Series I: Ansel Adams correspondence and test photographs, 1949-1978
Scope and Contents
Correspondence and photographic materials are arranged chronologically and are grouped by month for the most part and in a few instances by subject. Adams began numbering his memoranda in 1955. There are gaps within the memoranda sequence, as not all numbers are accounted for. Adams also occasionally misnumbered memoranda. Memoranda and letters were often given titles. Photographic materials are arranged by the letter, memorandum and/or exposure record with which they are associated, or by capture date. Adams often tested different film types and cameras within a given month. Some of these films were still in development, and sometimes Adams referred to them in his correspondence by relative terms such as "new" or "regular" - in these cases the exact film type he was working with is not immediately clear. Photographic materials associated with a particular correspondence item typically represent a cohesive grouping or sequence of images in terms of subject matter, location in which they were taken, film type or Adams' aims for that particular test. Occasionally, an original copy of the correspondence item with which photographic materials are associated is not present in the collection. In most of these instances, a photocopy is available.

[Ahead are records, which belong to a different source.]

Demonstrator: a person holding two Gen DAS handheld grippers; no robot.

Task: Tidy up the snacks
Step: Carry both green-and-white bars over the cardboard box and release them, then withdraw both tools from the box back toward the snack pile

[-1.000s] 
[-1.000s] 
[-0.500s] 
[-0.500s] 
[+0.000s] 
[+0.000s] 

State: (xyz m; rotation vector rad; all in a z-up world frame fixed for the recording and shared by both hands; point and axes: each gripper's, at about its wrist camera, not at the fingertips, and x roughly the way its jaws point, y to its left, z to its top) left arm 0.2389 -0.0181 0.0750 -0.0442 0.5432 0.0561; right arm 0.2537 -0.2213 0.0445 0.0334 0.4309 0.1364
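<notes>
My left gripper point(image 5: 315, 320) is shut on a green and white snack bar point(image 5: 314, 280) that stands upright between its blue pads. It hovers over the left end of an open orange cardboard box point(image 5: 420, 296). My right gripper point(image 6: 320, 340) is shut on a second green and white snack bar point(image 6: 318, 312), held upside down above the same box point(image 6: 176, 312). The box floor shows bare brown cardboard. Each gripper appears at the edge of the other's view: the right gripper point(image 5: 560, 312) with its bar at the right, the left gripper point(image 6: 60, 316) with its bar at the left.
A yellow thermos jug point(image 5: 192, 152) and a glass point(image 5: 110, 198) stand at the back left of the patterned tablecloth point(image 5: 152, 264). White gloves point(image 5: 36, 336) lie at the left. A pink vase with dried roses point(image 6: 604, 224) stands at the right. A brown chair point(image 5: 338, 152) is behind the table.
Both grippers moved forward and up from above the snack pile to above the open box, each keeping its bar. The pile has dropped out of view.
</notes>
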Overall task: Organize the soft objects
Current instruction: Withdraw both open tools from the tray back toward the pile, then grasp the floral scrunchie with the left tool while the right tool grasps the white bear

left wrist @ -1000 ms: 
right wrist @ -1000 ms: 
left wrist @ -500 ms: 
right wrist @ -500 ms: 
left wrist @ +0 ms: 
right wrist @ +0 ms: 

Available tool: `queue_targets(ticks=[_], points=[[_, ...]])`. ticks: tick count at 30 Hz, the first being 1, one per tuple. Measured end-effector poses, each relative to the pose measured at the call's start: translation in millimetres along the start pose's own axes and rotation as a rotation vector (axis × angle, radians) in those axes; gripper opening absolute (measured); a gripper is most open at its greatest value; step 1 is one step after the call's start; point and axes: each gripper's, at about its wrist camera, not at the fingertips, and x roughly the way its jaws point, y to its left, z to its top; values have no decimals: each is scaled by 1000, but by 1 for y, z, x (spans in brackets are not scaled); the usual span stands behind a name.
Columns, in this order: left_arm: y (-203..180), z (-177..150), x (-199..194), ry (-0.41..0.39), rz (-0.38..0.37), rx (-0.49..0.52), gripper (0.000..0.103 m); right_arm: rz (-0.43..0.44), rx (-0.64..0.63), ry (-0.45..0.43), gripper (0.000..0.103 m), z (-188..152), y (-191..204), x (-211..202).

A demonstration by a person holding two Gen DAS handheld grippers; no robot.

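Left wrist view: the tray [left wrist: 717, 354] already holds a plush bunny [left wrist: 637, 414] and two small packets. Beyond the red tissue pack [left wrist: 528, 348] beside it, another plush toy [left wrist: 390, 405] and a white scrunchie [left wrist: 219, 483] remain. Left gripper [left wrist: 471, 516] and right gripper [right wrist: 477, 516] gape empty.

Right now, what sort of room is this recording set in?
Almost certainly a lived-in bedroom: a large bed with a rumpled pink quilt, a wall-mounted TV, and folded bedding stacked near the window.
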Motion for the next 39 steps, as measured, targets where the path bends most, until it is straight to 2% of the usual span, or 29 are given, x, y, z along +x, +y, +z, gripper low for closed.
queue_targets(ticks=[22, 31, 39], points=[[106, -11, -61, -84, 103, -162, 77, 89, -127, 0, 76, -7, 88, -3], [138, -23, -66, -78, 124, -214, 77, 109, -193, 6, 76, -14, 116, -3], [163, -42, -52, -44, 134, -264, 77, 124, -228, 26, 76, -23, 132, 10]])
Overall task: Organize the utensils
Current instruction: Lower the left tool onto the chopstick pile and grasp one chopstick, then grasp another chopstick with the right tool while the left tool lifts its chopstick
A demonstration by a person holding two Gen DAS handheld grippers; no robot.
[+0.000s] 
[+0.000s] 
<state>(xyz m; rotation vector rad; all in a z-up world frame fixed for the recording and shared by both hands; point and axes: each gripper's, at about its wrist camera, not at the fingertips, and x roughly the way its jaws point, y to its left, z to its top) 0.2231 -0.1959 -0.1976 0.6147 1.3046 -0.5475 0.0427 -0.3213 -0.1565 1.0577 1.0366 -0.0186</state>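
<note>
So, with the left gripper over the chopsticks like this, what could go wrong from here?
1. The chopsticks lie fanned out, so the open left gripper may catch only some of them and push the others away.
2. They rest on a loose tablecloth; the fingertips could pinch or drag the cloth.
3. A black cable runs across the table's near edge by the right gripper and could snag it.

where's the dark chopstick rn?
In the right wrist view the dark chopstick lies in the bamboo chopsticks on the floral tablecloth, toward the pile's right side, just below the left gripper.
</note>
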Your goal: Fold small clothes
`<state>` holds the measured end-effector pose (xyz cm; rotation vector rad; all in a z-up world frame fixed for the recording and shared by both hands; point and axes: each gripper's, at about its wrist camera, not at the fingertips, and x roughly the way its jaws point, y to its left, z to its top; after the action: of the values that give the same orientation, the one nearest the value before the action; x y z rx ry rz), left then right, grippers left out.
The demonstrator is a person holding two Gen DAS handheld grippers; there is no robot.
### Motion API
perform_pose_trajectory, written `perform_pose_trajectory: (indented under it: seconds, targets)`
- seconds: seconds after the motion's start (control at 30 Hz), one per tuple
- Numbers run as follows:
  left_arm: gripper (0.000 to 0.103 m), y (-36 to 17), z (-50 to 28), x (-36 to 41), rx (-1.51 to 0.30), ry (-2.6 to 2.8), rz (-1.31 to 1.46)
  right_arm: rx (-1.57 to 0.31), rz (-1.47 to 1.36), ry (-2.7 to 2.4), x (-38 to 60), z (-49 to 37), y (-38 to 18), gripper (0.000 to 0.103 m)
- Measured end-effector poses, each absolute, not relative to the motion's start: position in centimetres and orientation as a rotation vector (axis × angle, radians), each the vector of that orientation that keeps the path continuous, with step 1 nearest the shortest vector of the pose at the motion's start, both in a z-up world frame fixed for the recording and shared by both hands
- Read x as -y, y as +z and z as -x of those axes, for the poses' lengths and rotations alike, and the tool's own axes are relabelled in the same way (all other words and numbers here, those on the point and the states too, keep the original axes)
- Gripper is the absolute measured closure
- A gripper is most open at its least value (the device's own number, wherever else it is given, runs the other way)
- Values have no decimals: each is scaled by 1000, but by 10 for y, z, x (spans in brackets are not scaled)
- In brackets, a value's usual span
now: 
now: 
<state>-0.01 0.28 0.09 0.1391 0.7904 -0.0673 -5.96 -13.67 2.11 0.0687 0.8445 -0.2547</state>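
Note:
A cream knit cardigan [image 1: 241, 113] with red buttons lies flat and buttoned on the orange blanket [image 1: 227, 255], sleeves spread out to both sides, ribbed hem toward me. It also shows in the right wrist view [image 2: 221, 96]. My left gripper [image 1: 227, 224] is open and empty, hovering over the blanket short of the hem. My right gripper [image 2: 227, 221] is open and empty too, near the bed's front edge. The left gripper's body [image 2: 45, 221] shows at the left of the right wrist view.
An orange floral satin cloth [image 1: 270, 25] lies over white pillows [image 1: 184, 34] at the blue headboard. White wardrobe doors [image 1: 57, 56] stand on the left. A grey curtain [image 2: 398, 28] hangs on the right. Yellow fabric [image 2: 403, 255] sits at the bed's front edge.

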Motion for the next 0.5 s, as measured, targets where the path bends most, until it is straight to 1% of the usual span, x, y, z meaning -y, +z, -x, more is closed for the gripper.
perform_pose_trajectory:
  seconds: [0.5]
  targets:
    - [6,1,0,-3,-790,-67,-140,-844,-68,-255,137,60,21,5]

Conditions Governing Access
Digitized content follows the organization of the physical collection. Related correspondence, memoranda, and photographs are grouped by month and year. Photograph albums were digitized separately. Albums unassociated with correspondence or memoranda have been separated from the month and year of their creation in the intellectual arrangement of the collection.
Extent30 linear feet (59 boxes)
Part of the Baker Library Special Collections, Harvard Business School, Harvard University Repository
Baker Library Special Collections holds unique resources that focus on the evolution of business and industry, as well as the records of the Harvard Business School, documenting the institution's development over the last century. These rich and varied collections support research in a diverse range of fields such as business, economic, social and cultural history as well as the history of science and technology.